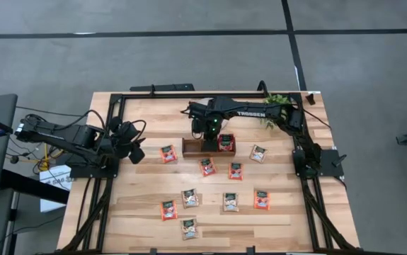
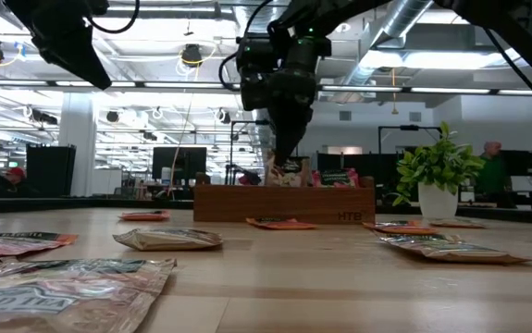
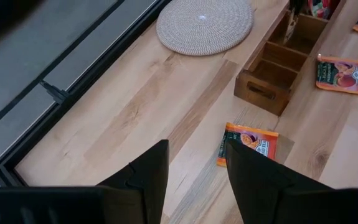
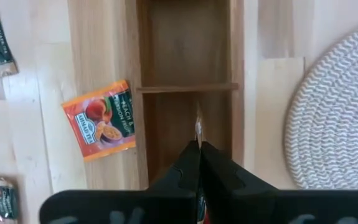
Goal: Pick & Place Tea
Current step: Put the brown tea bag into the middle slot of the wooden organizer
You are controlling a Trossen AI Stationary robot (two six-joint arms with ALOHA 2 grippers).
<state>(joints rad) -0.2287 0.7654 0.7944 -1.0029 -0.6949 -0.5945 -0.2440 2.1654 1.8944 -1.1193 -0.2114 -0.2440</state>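
Observation:
Several flat tea sachets lie on the wooden table, among them a red-orange one [image 1: 168, 153] and others [image 1: 207, 166] [image 1: 231, 202]. The brown tray [image 1: 191, 147] stands at the far middle, with a red sachet [image 1: 226, 142] in its right compartment. My right gripper [image 4: 198, 148] is above the tray's middle compartment [image 4: 172, 130], shut on a sachet [image 2: 289, 170]. My left gripper [image 3: 197, 168] waits open at the table's left, above a red-orange sachet [image 3: 248, 144], touching nothing. My right gripper pinches a tea sachet between its two fingers, which point down from above. In the wrist view the sachet shows edge-on, a thin strip [image 4: 198, 127] sticking out past the fingertips. It hangs upright below the fingers; the tray's wall hides its lower end.
A round woven disc [image 3: 205, 25] lies beyond the tray's left end. A potted plant [image 2: 437, 176] stands at the far right corner. A black frame [image 1: 118, 99] runs around the table's edges. Bare wood [image 1: 139, 184] lies between the left arm and the sachets.

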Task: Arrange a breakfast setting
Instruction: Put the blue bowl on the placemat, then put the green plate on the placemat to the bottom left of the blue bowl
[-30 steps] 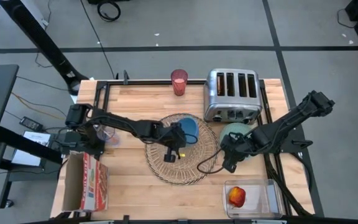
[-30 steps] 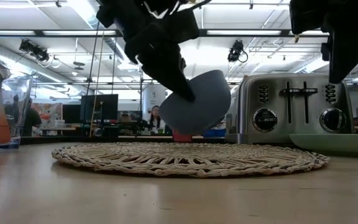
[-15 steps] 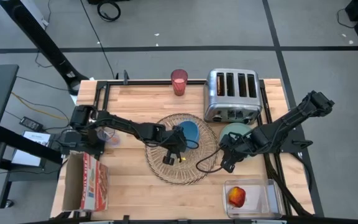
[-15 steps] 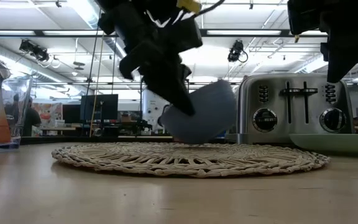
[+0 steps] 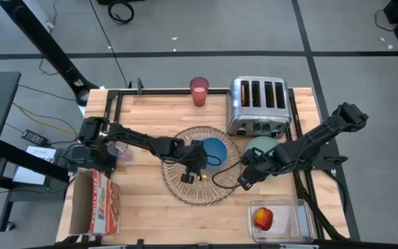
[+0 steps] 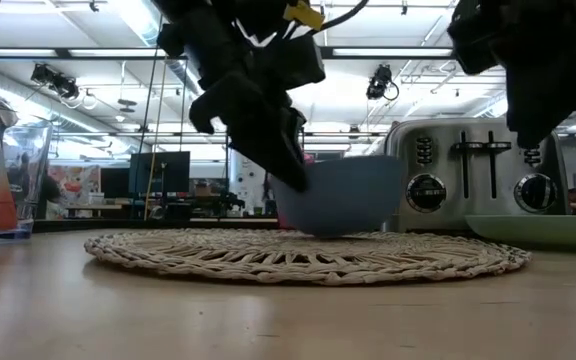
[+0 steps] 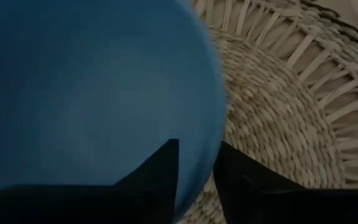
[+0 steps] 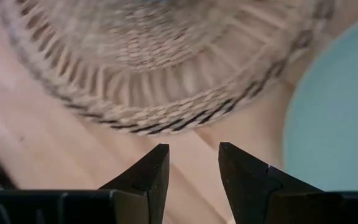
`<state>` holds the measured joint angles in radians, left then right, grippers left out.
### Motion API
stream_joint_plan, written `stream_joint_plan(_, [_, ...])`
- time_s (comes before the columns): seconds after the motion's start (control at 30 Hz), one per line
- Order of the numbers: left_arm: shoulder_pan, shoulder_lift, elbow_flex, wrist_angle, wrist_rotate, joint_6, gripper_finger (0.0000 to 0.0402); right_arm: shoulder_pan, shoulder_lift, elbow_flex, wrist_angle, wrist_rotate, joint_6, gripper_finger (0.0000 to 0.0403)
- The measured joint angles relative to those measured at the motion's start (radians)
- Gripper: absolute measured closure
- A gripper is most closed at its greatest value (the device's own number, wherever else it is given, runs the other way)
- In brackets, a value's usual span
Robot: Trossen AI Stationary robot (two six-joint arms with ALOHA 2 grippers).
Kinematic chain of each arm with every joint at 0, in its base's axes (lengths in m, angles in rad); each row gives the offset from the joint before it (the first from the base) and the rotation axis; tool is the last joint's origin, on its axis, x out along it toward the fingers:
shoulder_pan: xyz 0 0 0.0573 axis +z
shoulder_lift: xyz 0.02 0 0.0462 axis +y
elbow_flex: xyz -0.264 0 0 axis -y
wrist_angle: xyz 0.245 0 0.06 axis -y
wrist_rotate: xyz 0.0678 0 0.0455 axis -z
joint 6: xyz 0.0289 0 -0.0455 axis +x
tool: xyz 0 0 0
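The round wicker placemat (image 5: 197, 178) lies mid-table. The blue bowl (image 5: 214, 149) stands upright on its far right part, and its base meets the mat in the low view (image 6: 343, 195). My left gripper (image 5: 202, 158) is shut on the bowl's rim. My right gripper (image 5: 242, 181) is open and empty, above the mat's right edge (image 8: 166, 118), beside the teal plate (image 5: 260, 146). The pink cup (image 5: 199, 90) stands at the far edge. The red apple (image 5: 263, 218) lies in a clear tub. An orange-handled spoon (image 6: 3, 205) stands in a glass at the left. No toast shows. My left gripper pinches the bowl's rim (image 7: 211, 146) on its left, near side, one finger (image 7: 160, 171) inside the bowl and one (image 7: 244, 180) outside. The fingers slant down from the table's left. The bowl sits upright, its base on the placemat.
The silver four-slot toaster (image 5: 258, 104) stands at the far right, behind the plate. A cardboard box (image 5: 102, 204) lies at the near left corner. The apple's clear tub (image 5: 282, 220) is at the near right. Bare wood shows along the near edge between them.
My left gripper has gone down and a little toward the table's right with the bowl. The bowl was tilted and clear of the mat; it now stands upright with its base on it. My right gripper has shifted slightly toward the placemat's right edge.
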<state>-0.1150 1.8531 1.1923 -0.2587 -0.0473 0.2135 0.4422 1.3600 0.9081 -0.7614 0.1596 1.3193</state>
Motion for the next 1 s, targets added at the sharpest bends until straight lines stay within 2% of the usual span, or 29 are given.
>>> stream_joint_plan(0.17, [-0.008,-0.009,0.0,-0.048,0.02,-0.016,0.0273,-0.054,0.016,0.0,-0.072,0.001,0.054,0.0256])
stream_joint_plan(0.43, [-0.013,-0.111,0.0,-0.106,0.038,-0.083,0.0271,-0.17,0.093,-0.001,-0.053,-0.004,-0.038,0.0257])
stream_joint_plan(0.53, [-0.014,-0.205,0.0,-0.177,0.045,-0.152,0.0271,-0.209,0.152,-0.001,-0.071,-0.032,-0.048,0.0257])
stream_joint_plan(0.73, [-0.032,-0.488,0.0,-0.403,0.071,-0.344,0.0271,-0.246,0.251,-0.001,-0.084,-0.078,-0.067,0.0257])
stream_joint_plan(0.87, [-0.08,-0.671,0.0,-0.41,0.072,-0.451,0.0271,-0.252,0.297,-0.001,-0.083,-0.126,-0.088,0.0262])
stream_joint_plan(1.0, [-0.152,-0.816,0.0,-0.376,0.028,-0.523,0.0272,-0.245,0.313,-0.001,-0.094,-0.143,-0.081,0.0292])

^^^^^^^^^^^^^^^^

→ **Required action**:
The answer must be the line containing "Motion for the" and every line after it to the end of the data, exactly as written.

→ **Exercise output**:
Motion for the next 1 s, targets added at the sharpest bends until straight lines stay within 2% of the usual span, or 29 are given.
>>> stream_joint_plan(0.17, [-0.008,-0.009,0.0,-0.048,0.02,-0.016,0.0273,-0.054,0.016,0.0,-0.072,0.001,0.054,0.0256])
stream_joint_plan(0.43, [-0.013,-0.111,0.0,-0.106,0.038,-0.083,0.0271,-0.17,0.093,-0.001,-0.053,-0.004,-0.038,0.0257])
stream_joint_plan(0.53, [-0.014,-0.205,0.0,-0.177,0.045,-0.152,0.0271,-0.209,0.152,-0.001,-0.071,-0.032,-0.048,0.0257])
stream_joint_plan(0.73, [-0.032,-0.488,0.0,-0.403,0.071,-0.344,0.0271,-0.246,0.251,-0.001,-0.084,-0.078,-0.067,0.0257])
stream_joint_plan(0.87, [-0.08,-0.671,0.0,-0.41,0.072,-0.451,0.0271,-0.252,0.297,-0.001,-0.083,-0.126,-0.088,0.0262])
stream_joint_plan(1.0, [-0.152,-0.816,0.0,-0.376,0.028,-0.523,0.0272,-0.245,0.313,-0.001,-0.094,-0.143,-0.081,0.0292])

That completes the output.